Since my husband and daughter had come to visit me in Gothenburg, where I am now a Visiting Professor of Operations Management, and we had lived in Stockholm of three different occasions, we had a chance to explore the city as well.

After I return to the US, I will post many photos of Stockholm. Stockholm has resurrected one of its tram lines, which is great. In Gothenburg, trams snake through the city and are a marvel to watch and are just one form of the public transportation modes in this second largest city on Sweden.

It was interesting to see that the new transport links that will change the freight flows (with many trucks) around the Wenner Gren Center, where we have lived, should be completed around 2015. We also noticed the increase in traffic, with more honking, as well as the increase in the pace of life in Stockholm (which my Gothenburg colleagues had told me about) since we last lived in  Stockholm a decade ago.

Nevertheless, my daughter's favorite restaurant, Cyprus, was still there, as was our favorite pastry shop, complete with the Princess tortes.

We even peaked through the gates to the daghis (Swedish daycare) to which she had gone and dined for lunch of salmon, carrots and dilled potatoes.
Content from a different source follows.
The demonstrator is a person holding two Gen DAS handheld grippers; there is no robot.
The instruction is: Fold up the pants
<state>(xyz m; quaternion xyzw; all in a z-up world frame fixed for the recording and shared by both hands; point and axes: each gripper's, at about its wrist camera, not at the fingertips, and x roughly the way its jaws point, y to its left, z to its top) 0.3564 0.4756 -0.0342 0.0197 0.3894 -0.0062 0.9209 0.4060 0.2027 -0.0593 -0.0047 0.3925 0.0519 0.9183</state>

Yes, in Sweden, the daycares have chefs and cooks!

The beauty of Stockholm, with the water, the greenery, and the architecture of the buildings lining the archipelagos is breathtaking.

We even had a chance to visit the Museum of Modern Art with a Yoko Ono exhibition.

Last night, when we returned to Gothenburg, Sweden beat France in Euro 2012 with a score of 2-0. However, it still did not make the quarterfinals of this fabulous soccer series, which is taking place in Poland and Ukraine. Ukraine, however, lost, because Rooney of England scored the goal.

It has been a series of blue and gold and it has been fabulous to follow the soccer games here in Europe. I have been getting personal updates from Ukraine from a colleague and a former doctoral student of mine who is Ukrainian.